Die Tochter
war schon vor vielen Jahren verschwunden. Jahrelang waren sie, Vater Johann und
Mutter Nora, streng katholische rechtschaffene Eltern, ohne Nachricht
geblieben. Der Abgang war ja auch sehr unschön gewesen. Ja die Eltern warfen
der Tochter Miriam vor, sich rumzutreiben und keiner regelmässigen Arbeit
nachzugehen. Als sie dann, in den frühen Siebzigerjahren, zu diesem
älteren Mann gezogen ist, der seine Frau
und die Kinder verlassen hatte und der noch nicht geschieden war, hatte Johann
sie vor die Tür gesetzt, das heisst, er hat all ihr Hab und Gut vor die Tür
gesetzt und dazu geschrieben „weil du dich wie ein Flittchen benimmst und in
Sünde lebst, hast du bei uns nichts mehr verloren“. Und so hatten Johann und
Nora ihre einzige Tochter verloren. Viele
Jahre später hatte ein Werbe Fritz einer Fluggesellschaft die gloriose Idee, getrennte
Freunde und Familien, sehr werbewirksam, wieder zusammen zu bringen. Bedingung
war, dass der Vermisste ausgewandert und
der Kontakt abgebrochen war. Johann und Nora, durchs Alter ein wenig
sentimental geworden dachten immer öfter an Miriam, ihre einzige Erbin.
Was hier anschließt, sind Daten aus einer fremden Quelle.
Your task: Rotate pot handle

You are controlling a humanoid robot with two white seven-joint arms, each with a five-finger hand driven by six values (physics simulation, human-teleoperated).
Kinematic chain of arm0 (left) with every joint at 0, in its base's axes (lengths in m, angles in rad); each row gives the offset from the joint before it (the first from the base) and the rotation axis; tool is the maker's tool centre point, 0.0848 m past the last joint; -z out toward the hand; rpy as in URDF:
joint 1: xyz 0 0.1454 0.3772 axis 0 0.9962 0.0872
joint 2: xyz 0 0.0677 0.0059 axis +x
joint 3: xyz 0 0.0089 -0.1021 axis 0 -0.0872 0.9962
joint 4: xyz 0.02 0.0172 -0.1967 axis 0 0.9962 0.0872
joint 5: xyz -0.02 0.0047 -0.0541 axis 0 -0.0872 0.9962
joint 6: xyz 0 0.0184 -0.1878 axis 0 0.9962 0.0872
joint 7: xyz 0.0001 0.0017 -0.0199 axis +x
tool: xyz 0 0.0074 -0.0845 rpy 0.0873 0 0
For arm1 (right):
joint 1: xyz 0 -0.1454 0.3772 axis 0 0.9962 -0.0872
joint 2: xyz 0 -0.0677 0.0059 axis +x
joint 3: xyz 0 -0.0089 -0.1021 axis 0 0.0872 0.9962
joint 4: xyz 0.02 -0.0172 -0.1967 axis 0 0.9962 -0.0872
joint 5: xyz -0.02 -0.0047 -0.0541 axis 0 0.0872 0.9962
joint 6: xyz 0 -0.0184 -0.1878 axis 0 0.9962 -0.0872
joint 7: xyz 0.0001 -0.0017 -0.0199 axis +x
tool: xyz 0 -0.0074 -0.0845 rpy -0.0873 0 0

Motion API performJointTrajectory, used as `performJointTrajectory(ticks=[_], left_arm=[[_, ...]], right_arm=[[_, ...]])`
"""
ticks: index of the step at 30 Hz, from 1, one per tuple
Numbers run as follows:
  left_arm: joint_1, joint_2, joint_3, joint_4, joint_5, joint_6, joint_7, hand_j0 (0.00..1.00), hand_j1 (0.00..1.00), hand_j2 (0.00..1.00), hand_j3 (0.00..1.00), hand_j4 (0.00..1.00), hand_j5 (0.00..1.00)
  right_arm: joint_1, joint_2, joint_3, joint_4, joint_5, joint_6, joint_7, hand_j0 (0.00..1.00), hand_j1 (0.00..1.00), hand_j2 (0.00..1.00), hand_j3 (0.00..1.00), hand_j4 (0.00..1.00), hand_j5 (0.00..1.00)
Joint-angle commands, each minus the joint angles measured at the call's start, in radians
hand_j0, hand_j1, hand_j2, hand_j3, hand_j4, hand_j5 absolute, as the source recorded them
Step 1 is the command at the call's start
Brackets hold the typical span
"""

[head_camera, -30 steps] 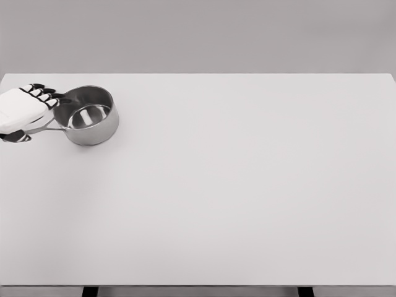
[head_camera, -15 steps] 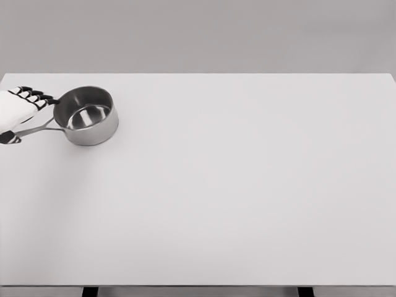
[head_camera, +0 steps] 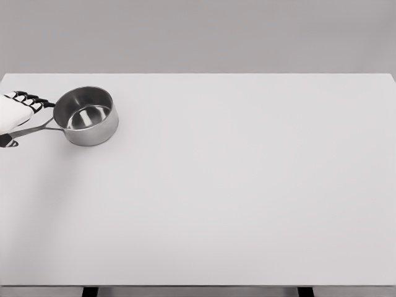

Gerüchten nach, die sie vor langen Jahren von ehemaligen Mitschülerinnen
vernommen hatten war Miriam nach Amerika ausgewandert. Sie meldeten sich bei
der, in der Fernsehwerbung angegebenen Mailadresse. Sie waren einverstanden,
bei erfolgreichem Finden ihrer Tochter Miriam, überraschenderweise—ohne
Vorankündigung— hinzufliegen und so tränenreich wie irgend möglich gefilmt zu
werden, alles zur „GLORIE“ der besagten Fluggesellschaft. Als dann die
Aufforderung ihre Koffer zu packen kam wurde es ihnen doch irgendwie mulmig;
aber Vertrag ist Vertrag also musste es sein. Sie kamen früh morgens in Los
Angeles an hatten kurz Zeit sich im Hotel auszuruhen, alles immer, schon seit
zuhause, von der Filmcrew begleitet. Dann fuhren sie mit einer Limousine in die
Slums von L.A. Und hier kamen sie in ein Asyl für arme verstossene Kinder, es
war schrecklich so viel Elend zu sehen. In der freundlichen Ordensschwester
erkannten sie nach einigem Zögern ihre Tochter Miriam, die jetzt Schwester
Benedikta hiess. Benedikta sagte ihnen sehr distanziert, dank euch weiss ich
nur zu gut dass verstossene Kinder Hilfe brauchen, ich werde für euch beten,
kehrte sich um und verliess den Empfangsraum.